# I'll be demoing a 2012 CAAD 10 next week!



## Wicked2006 (Jul 9, 2005)

Hi my follow Cannondale friends. I've reserved the 2012 CAAD 10 for my demo ride next Tuesday. I'll be out riding with Cannondale riders like Jurai Sagan and Francesco Bellotti as well. Should be a great time. Tour of California is a blast out here. 

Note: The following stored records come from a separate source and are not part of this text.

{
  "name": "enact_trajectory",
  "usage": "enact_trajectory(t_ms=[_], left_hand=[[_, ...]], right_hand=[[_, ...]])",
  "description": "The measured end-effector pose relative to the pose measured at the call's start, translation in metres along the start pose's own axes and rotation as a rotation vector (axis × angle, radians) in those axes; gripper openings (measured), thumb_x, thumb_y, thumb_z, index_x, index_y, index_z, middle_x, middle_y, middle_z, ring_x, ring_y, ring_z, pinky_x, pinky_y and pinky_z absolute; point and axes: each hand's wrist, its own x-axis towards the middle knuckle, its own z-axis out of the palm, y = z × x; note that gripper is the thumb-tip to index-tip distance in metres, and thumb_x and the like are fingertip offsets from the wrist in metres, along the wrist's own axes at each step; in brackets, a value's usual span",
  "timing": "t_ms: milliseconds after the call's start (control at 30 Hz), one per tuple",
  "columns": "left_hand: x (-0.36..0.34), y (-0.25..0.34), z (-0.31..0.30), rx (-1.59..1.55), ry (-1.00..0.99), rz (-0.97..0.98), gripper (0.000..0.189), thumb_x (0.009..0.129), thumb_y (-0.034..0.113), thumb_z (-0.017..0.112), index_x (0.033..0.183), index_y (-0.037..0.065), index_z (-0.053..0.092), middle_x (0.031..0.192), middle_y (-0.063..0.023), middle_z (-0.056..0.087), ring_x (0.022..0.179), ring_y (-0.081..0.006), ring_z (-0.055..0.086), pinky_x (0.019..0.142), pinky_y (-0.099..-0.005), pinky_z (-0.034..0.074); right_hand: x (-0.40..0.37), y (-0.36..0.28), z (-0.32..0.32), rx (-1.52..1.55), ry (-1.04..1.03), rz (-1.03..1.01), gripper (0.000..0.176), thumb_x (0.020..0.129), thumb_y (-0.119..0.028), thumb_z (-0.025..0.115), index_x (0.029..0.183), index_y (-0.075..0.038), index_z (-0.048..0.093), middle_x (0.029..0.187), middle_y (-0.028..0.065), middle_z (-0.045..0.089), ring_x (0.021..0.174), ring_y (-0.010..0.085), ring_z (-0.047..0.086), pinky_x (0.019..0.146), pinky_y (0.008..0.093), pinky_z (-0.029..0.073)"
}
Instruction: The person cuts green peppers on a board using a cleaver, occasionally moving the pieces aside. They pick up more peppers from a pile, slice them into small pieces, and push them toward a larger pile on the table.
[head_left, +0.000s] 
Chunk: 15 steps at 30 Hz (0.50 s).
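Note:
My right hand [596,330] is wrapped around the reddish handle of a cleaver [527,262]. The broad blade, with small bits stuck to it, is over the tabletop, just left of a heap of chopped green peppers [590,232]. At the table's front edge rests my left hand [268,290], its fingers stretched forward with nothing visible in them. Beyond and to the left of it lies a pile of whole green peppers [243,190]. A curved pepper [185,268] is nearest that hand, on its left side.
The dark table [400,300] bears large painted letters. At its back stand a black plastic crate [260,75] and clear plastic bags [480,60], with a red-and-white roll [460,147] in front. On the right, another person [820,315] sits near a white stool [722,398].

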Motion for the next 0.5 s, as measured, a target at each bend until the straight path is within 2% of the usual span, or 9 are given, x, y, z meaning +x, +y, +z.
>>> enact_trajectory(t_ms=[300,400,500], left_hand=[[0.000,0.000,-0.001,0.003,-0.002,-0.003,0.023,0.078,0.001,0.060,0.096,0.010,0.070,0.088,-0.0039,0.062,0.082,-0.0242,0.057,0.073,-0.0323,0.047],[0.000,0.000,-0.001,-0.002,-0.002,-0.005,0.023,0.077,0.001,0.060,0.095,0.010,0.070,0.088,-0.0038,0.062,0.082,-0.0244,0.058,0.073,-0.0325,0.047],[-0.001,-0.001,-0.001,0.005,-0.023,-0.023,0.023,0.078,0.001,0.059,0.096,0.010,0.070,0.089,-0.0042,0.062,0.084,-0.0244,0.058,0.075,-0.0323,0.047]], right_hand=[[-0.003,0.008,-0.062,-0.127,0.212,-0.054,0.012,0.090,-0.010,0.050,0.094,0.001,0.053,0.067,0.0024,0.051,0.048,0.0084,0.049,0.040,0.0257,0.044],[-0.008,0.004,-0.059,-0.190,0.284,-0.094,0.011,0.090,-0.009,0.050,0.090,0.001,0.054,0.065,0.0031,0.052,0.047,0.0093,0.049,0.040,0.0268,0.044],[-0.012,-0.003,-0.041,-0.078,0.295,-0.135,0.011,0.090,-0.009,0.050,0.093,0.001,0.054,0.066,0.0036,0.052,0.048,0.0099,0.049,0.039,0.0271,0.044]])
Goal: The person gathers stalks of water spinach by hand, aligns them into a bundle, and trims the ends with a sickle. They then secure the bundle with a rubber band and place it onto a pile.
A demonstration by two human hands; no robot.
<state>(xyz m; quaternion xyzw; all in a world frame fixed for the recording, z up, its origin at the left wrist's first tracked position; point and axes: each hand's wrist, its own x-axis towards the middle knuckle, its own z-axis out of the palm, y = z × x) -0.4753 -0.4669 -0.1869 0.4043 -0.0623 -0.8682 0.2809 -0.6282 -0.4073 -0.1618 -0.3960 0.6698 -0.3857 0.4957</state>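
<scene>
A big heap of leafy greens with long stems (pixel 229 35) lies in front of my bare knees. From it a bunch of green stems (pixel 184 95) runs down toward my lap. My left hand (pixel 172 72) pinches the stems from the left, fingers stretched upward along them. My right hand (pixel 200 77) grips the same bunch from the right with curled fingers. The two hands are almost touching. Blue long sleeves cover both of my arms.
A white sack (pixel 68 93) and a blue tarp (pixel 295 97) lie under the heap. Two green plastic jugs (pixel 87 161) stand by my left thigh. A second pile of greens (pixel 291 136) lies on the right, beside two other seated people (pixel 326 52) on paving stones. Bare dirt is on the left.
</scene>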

Just wanted to share with you all. Happy riding!


----------



## alp aslan (Dec 6, 2010)

I am waiting for reviews with impatience


----------



## pedalingsquares (Feb 14, 2009)

Why do you do that to us, it's killing me. Let us know what the paint schemes look like.:mad2:


----------



## Wicked2006 (Jul 9, 2005)

Pictures are a must. I'll be taking a ton of photos of all the 2012 Cannondale road line up. I'm just sharing. Sharing is caring.


----------



## jcgill (Jul 20, 2010)

I am eagerly waiting also......please get pics of the CAAD 10-3 ultegra or 10-1 dura ace.........i may change my order and wait if they do that sweeeeet blue/white/green/black Liquigas team paintjob on one of those! 

Jon


----------



## kneejerk (Feb 2, 2007)

do me a favor and squeaze the top tube in the middle with your fingers and see if it moves


----------



## the pope (Mar 28, 2004)

Yeah, I hear those babies squeeze down like a boiled kielbasa.


----------



## jcgill (Jul 20, 2010)

Knee jerk---Last week i was on vacation and rented a road bike (Synapse) from a bike shop where i was vacationing. After my ride i looked around the showroom and they had a CAAD 10-5, so i squeezed the top tube. 
I can tell you first hand that eveyone exaggerates about the top tube. You can hardly see it flex just a tiny tiny bit (like thousandths of an inch) when you squeeze with all your might. In my opinion it is not anything that weakens the frame at all, nor is it somthing to worry about.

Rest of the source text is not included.